Photo by Brendan Waters

With the benefit of hindsight, we can see that this ethos would be self-deprecatory in nature as Scott and co’s music would go on to save lives at a rate that few other bands could hope to. If you’re struggling to lift your spirits in the wake of Scott’s untimely passing but don’t feel as though you’re ready to take solace in the music just yet, there are few more cathartic things to do than to read the personal tales of triumph and salvation that Scott’s music facilitated on Twitter.

While it remains difficult to fathom or comprehend how a man that aided the recovery of so many others reached a point where he saw no other recourse, it is heartening to know that there is an untold number of admirers and devotees around the world that will immortalise him through the love of his beautiful and poignant art. In the wake of a tragedy such as this, it could be easy for public perception of Scott to be skewed and see him depicted as a man that was morose or melancholic in his everyday life and held little awareness of the impact that he had on those around him.
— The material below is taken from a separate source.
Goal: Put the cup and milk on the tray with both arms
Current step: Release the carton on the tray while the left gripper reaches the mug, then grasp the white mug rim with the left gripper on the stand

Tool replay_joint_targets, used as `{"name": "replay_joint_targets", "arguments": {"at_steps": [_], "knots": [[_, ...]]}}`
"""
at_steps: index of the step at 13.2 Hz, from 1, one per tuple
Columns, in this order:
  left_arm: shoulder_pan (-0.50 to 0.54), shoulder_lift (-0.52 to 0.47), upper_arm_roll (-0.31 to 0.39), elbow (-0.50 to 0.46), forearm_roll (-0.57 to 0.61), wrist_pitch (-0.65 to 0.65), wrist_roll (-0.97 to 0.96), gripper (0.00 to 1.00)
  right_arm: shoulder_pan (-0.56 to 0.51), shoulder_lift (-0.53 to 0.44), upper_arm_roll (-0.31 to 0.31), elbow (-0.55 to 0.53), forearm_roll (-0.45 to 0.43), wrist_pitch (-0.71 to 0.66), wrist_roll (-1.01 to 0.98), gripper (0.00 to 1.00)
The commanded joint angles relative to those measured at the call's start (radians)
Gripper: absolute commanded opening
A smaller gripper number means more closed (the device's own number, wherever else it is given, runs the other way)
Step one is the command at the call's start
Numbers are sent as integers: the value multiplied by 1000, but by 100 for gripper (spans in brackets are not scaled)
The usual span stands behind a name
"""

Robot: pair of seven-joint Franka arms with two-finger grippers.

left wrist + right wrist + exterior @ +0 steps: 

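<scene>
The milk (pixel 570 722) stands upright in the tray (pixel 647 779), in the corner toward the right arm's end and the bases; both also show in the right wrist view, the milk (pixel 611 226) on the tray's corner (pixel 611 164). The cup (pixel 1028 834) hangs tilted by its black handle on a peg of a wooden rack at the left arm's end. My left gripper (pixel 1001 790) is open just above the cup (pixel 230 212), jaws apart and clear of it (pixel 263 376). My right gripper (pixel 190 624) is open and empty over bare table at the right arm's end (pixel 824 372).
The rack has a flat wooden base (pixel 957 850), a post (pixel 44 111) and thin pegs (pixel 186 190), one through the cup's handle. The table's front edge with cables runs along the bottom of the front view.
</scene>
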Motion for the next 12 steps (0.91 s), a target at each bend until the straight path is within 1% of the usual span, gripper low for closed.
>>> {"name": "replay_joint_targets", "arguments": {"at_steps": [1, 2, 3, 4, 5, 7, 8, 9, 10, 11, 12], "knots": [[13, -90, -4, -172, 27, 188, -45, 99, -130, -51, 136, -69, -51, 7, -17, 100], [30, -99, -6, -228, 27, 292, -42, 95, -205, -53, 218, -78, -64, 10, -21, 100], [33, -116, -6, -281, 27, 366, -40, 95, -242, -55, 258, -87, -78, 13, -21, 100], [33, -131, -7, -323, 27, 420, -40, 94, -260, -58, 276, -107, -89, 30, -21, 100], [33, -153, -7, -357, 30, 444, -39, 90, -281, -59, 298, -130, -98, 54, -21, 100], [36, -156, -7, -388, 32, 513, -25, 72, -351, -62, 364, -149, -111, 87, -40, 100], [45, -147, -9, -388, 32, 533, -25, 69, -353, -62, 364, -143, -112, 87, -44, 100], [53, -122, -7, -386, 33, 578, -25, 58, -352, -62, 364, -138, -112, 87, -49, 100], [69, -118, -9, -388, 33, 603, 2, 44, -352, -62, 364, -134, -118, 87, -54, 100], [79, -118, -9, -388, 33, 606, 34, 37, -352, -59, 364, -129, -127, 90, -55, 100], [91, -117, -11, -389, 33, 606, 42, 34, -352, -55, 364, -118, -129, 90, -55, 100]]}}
In an attempt to ensure that this is well and truly dispelled,  this piece will conclude with a quote from an interview that was conducted prior to last year’s Electric Fields and it is one that sheds light upon the passion and immense sense of gratitude that Scott felt towards his occupation as a singer/songwriter:

“It is surreal. When I’m trying to appreciate what I’ve got rather than being a spoiled bastard, I often think about what my goals were when I started out and they’ve been far surpassed so it’s important to remember that. I didn’t want for more than being able to fill Tut’s and that’s been done a few times over. There’s been luck along the way and I’m grateful for that but there’s a loyalty to the people that enjoy our music and the fact that a lot of bands don’t sustain a career for years and allow it to grow… I’m a lucky guy is all I can say.”